In case you hadn’t heard, us humans are all going to be wiped out as a species sooner rather than later, when the world becomes uninhabitable for us. Happy Monday!

But wait, there’s some good news. While we might soon be extinct thanks to some combination of global warming, an asteroid, nuclear war or good, old-fashioned boredom (honestly, take your pick), there’s one species that will still be kicking about even when our children and our children’s children and our children’s children’s children are long gone.

The animal in question is the tardigrade, also known as the water bear or the moss piglet, a tiny animal that’s usually less than a millimetre in length. And when we’re all dead, they’ll still be knocking about, chilling in the radioactive wasteland that used to be Planet Earth.

Scientists David Sloan, Rafael Alves Batista and Abraham Loeb looked into the indestructibility of the little bastards (not a scientific term) in a paper entitled ‘The Resilience of Life to Astrophysical Events’.
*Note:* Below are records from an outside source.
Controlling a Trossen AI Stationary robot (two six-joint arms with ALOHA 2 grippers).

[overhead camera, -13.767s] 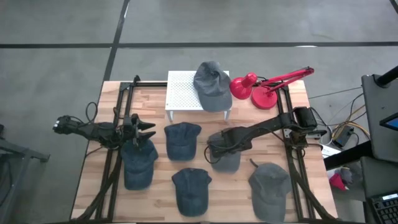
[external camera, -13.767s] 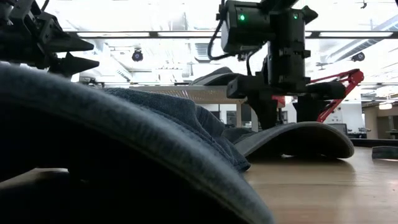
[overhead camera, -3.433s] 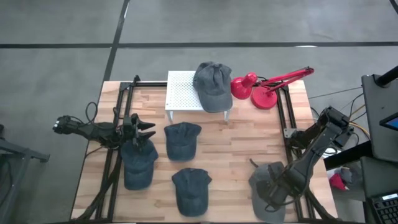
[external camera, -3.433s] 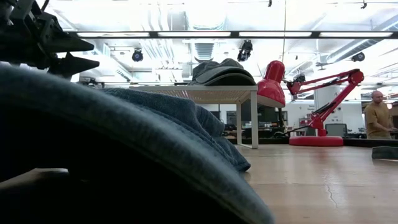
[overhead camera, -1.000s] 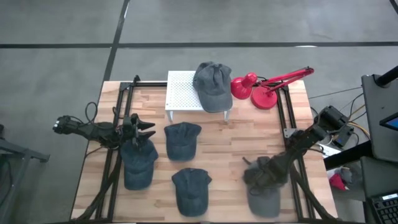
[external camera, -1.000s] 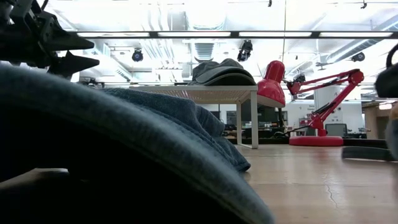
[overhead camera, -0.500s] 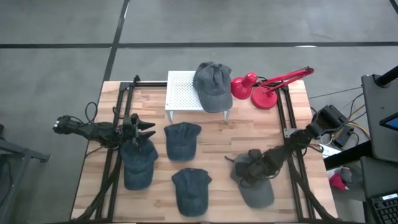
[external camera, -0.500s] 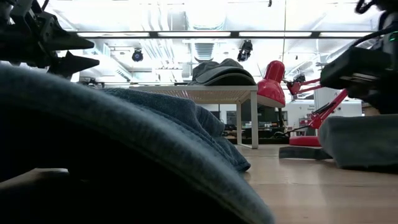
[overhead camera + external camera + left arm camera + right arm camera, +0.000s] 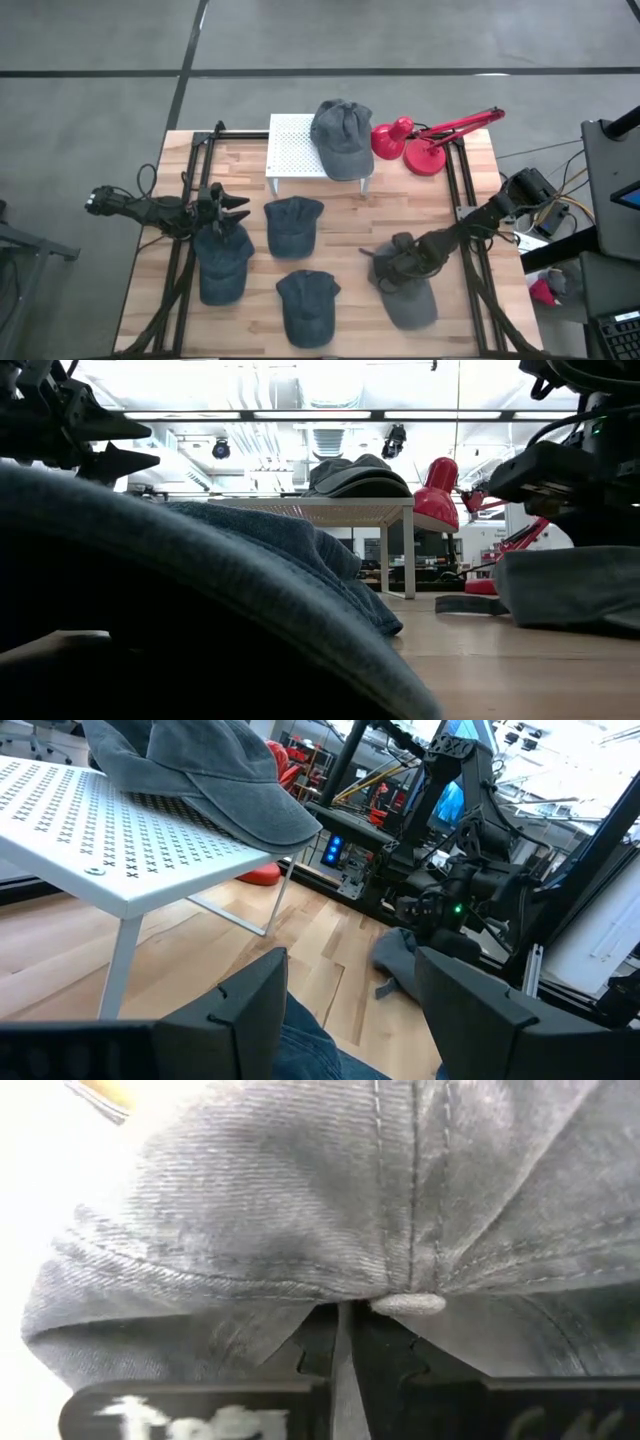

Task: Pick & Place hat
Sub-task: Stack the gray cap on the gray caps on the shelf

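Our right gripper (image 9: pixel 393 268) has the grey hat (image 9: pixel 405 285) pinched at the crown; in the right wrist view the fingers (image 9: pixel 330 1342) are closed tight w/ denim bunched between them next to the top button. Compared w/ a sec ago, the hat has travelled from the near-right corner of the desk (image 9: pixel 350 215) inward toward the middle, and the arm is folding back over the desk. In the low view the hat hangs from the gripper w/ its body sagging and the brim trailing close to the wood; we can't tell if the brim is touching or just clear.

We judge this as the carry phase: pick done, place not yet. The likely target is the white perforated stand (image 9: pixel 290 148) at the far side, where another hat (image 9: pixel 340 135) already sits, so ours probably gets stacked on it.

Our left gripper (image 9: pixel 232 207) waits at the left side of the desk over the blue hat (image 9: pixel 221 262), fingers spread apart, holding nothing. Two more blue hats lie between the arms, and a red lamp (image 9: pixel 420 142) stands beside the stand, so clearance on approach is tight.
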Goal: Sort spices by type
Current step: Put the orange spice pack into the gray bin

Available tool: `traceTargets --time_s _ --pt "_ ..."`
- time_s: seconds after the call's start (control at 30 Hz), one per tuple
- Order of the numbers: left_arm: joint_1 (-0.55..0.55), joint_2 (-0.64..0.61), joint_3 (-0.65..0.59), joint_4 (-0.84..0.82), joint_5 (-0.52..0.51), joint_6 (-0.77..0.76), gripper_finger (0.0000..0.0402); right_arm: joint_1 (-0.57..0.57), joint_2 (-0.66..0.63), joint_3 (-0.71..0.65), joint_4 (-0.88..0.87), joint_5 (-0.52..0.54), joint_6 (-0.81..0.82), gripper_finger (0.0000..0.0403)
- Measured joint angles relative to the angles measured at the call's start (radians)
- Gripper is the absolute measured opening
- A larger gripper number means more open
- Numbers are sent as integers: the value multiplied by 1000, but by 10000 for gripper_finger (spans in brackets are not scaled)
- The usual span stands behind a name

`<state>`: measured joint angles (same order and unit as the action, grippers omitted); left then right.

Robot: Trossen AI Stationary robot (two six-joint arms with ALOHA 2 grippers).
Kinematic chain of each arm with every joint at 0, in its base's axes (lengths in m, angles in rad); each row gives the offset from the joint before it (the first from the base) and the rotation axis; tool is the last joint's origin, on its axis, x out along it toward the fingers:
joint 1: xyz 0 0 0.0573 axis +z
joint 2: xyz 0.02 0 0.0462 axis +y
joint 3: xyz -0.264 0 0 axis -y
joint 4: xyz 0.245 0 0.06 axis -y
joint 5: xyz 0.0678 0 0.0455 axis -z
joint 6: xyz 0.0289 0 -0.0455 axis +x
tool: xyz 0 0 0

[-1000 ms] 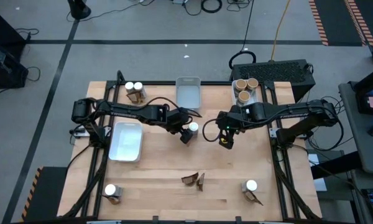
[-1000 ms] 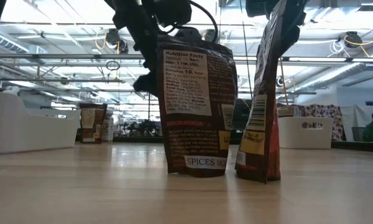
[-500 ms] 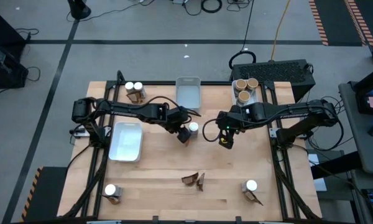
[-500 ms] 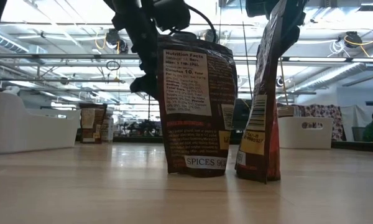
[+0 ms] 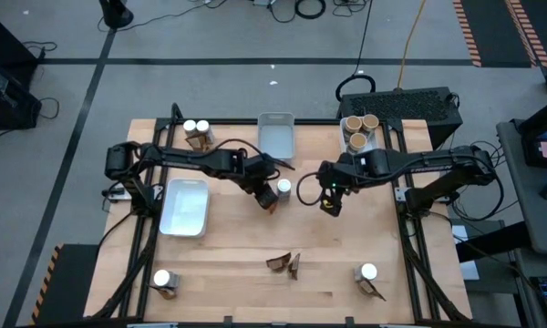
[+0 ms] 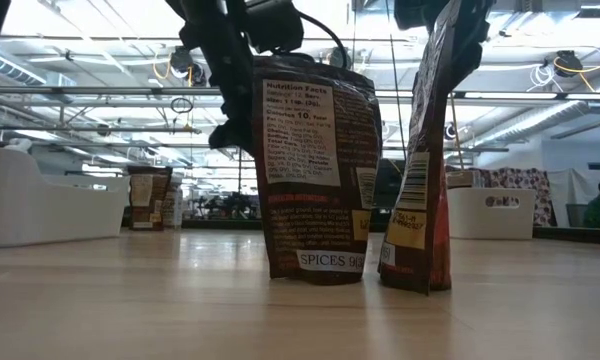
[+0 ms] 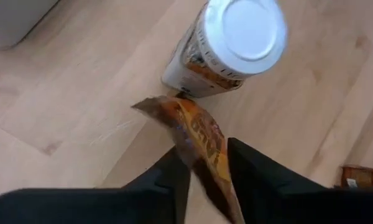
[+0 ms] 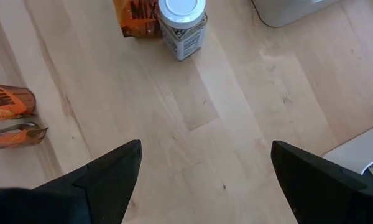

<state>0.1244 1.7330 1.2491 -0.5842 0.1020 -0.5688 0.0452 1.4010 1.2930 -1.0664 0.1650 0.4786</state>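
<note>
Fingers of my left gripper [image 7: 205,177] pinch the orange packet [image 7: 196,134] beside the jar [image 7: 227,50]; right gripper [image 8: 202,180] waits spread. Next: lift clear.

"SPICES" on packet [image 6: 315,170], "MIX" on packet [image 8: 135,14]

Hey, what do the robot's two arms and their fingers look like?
Both the left arm and the right arm are dark, slender and jointed, with thin black cables looping near the wrists. A small green light shows at the right arm's wrist. Each arm ends in two flat, matte black fingers, tapering in the wrist views.
</note>
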Motion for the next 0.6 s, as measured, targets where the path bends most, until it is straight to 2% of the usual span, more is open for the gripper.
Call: traceTargets --time_s 0.17,0.23,0.6 --pt "13 -1 0 -1 30 32 26 -17 0 0 0 0 0 341" --pt "19 -1 0 -1 38 36 8 -21 0 0 0 0 0 341" --pt "28 -11 11 -10 36 82 4 -25 0 0 0 0 7 341"
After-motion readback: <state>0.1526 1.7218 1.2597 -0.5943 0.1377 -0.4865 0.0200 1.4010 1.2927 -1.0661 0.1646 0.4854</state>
“Surprisingly we find that although human life is somewhat fragile to nearby events, the resilience of Ecdysozoa such as Milnesium tardigradum [i.e. the tardigrade] renders global sterilisation an unlikely event,” they explain in the paper, published last week.

“Tardigrades can survive for a few minutes at temperatures as low as −272 °C or as high as 150 °C, and −20 °C for decades… For complete sterilisation we must establish the necessary event to kill all such creatures.”

Sloan, Alves Batista and Loeb artificially created situations in an attempt to ascertain what was needed to entirely ‘sterilise’ the planet of all life forms. This is how they discovered that tardigrades can withstand roughly 1,000 times the radiation levels that would likely kill all humans.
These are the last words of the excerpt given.